Insgesamt finde ich die auf den vom TO genannten Seiten ausgesprochene 
Kritik an bestimmten Entwicklungsmodellen absolut sinnvoll. Eine der 
Stärken von klassischem MVC ist die Eigenständigkeit des Views, dass 
selbst Herrscher über die Art und Aktualisierung der Darstellung der vom 
Model verwalteten Daten ist. Ein Ansatz mit einem Proxy Model, dass als 
Mediator zwischen Business Model und einem oder mehreren bestimmten 
Views arbeitet halte ich für allemal sinnvoller, als die Datenextraktion 
von Modelldaten in die Controller zu stopfen.

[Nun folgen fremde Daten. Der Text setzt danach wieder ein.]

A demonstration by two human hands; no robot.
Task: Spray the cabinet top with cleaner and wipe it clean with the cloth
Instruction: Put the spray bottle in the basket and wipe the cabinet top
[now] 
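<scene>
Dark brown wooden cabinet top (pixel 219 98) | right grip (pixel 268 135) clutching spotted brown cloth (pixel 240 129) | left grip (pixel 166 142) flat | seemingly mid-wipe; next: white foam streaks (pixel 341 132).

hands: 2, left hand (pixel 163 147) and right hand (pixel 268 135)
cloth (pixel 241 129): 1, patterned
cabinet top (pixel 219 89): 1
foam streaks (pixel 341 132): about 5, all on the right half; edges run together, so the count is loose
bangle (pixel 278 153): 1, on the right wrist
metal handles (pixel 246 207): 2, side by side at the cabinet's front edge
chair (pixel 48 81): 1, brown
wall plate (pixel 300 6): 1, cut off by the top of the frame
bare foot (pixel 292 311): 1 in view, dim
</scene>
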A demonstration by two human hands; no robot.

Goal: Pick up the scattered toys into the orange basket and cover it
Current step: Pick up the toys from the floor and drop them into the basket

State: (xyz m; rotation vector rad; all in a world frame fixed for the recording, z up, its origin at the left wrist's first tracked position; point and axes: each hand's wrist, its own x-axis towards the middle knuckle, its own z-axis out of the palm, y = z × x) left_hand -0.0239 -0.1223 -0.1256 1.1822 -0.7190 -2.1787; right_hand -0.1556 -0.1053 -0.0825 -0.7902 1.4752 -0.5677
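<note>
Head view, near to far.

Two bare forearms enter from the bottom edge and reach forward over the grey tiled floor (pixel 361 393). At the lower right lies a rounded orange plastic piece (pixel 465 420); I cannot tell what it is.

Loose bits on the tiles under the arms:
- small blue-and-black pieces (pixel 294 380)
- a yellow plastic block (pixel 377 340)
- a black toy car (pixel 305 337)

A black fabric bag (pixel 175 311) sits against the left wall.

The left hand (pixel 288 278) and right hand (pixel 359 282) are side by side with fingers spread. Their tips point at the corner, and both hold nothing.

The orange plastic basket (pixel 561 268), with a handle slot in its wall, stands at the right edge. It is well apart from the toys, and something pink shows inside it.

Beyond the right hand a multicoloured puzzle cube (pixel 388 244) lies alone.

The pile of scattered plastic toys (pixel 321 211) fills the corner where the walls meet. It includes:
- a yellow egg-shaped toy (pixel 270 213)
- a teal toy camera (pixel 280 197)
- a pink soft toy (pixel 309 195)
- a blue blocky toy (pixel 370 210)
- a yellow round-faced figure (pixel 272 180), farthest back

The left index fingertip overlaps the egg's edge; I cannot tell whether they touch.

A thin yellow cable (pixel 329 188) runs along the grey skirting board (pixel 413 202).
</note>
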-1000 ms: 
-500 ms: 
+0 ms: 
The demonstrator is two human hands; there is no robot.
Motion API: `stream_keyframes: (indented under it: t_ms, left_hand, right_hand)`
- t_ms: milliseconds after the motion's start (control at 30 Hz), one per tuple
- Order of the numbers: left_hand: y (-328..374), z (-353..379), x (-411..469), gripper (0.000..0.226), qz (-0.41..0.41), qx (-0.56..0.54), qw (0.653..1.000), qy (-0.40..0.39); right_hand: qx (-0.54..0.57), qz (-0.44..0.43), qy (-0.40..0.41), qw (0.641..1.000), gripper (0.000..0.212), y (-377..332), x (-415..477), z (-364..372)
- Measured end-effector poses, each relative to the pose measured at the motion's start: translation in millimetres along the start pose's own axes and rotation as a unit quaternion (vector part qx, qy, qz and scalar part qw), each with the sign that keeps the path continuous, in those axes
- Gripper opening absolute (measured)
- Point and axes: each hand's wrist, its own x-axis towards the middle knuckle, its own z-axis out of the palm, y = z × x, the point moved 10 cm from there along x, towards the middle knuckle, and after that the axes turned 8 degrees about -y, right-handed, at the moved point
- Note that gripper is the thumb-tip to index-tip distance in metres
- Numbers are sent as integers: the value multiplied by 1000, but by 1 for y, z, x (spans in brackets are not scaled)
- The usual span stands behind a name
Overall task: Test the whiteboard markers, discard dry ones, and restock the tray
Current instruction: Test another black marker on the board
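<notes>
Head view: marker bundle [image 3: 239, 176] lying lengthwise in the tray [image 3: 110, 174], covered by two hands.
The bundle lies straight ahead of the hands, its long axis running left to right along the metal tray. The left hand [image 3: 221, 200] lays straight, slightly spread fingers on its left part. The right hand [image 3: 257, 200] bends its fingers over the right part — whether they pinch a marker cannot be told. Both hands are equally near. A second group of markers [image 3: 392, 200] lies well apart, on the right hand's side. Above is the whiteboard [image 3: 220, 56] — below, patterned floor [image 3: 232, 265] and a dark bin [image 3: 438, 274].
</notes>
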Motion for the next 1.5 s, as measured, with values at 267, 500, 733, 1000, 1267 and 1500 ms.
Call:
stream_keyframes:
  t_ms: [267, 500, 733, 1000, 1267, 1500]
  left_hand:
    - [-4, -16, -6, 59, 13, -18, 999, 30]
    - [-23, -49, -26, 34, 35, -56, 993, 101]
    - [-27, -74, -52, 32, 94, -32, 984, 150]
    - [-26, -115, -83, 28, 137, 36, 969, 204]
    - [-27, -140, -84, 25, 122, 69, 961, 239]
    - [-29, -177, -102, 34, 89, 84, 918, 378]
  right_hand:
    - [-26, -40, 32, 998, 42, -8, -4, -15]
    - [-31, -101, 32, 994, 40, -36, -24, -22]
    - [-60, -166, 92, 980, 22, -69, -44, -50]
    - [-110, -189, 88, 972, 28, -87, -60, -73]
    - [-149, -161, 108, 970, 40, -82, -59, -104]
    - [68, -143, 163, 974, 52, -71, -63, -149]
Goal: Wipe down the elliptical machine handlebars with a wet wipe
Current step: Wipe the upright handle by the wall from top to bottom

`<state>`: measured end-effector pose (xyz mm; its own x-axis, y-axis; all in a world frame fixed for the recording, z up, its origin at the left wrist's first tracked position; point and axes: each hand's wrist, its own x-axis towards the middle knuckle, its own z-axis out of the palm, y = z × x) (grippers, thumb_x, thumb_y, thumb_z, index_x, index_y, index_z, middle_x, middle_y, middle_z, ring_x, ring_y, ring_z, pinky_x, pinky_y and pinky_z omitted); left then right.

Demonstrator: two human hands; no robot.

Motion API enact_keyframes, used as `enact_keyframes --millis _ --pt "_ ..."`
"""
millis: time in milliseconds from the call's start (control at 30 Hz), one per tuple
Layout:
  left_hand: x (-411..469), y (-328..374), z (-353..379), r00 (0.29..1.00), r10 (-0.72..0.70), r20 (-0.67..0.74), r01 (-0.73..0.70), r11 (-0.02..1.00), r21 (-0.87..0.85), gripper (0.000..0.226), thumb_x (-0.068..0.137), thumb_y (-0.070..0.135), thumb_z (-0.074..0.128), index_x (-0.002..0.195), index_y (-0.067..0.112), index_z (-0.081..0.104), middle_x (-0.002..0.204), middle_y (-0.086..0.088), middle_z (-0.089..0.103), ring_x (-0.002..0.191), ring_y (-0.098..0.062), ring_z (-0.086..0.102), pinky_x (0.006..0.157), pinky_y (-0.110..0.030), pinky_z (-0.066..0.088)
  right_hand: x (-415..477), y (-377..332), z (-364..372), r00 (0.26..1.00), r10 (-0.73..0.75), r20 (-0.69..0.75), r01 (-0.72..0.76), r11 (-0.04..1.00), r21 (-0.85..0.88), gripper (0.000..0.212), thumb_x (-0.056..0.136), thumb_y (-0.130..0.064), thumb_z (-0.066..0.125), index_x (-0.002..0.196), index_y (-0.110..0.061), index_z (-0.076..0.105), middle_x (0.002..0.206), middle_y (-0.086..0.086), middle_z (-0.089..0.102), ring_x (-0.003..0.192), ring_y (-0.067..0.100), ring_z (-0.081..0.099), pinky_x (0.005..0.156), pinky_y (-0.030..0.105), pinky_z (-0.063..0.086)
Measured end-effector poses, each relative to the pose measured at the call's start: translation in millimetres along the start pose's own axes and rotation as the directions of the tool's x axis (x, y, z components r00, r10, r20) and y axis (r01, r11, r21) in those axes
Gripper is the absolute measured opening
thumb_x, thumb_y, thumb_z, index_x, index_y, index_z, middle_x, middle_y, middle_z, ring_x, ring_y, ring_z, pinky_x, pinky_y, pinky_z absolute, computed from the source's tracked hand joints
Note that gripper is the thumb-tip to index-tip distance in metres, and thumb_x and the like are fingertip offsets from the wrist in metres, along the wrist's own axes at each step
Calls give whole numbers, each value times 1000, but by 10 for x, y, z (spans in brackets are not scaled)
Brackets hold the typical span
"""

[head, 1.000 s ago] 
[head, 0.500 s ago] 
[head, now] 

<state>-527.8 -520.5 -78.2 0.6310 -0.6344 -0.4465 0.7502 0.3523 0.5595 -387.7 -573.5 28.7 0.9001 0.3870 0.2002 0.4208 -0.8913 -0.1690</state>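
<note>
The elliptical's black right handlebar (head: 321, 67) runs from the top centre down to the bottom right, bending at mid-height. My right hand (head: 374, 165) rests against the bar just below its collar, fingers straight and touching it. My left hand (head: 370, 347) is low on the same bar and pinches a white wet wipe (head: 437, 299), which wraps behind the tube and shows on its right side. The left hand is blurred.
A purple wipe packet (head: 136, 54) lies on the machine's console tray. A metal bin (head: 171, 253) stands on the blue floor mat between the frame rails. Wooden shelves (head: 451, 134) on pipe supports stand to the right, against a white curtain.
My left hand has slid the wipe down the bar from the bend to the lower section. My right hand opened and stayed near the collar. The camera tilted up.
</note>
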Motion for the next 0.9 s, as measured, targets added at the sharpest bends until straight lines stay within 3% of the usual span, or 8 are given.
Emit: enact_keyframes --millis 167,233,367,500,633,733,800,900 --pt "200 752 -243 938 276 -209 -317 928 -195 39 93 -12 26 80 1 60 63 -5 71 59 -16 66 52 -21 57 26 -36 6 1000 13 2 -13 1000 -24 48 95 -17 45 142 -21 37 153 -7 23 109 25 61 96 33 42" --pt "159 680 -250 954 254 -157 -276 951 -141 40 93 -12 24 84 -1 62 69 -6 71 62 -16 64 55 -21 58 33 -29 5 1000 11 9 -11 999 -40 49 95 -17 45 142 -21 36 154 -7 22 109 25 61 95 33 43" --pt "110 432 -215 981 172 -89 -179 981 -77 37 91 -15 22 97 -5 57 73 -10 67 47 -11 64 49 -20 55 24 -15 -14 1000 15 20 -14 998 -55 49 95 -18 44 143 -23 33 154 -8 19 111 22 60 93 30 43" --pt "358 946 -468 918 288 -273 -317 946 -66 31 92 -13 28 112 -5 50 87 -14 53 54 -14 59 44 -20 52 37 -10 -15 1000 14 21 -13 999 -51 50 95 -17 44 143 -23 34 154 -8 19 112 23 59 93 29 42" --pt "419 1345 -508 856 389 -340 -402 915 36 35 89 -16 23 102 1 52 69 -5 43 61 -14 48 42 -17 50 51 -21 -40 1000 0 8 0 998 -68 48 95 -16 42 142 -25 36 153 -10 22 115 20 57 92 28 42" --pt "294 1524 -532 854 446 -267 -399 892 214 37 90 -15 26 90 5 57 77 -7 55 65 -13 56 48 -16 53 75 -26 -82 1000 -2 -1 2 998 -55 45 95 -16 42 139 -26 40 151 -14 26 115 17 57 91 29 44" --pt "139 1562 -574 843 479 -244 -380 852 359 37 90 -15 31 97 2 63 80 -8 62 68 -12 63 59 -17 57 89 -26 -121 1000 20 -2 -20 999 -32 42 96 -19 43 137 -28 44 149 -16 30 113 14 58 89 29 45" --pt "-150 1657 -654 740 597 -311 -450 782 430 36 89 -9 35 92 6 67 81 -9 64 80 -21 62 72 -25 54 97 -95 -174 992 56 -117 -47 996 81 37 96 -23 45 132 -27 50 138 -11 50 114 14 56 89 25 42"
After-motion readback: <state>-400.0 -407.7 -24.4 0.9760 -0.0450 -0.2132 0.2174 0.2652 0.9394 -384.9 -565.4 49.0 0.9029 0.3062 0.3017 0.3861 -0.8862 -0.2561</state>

Bie Web-Anwendungen 
verhält es sich meiner Meinung nach etwas anders, da man hier 
typischerweise das klassische MVC (mit dem Vorteil von Events vom Model 
an das View) nicht 100% zur Anwendung bringen kann. Dem muss man - 
zumindest außerhalb der Universitäten - Rechnung tragen durch eine 
Anpassung der tatsächlich implementierten Architektur.

Späte Antwort, langer Text :-)

(*) Schuld daran sind für mich als Java-Entwickler unter Anderem auch 
die vielen sogenannten "JEE-Tutorials", die einem suggerieren, dass 
JSP-Seiten ja ein ach so praktischer Ort sind, um Elemente von Model, 
Controller und das gesamte View an einem Punkt zu verschmelzen. Leider 
gibt es immernoch Entwickler, die das für voll nehmen.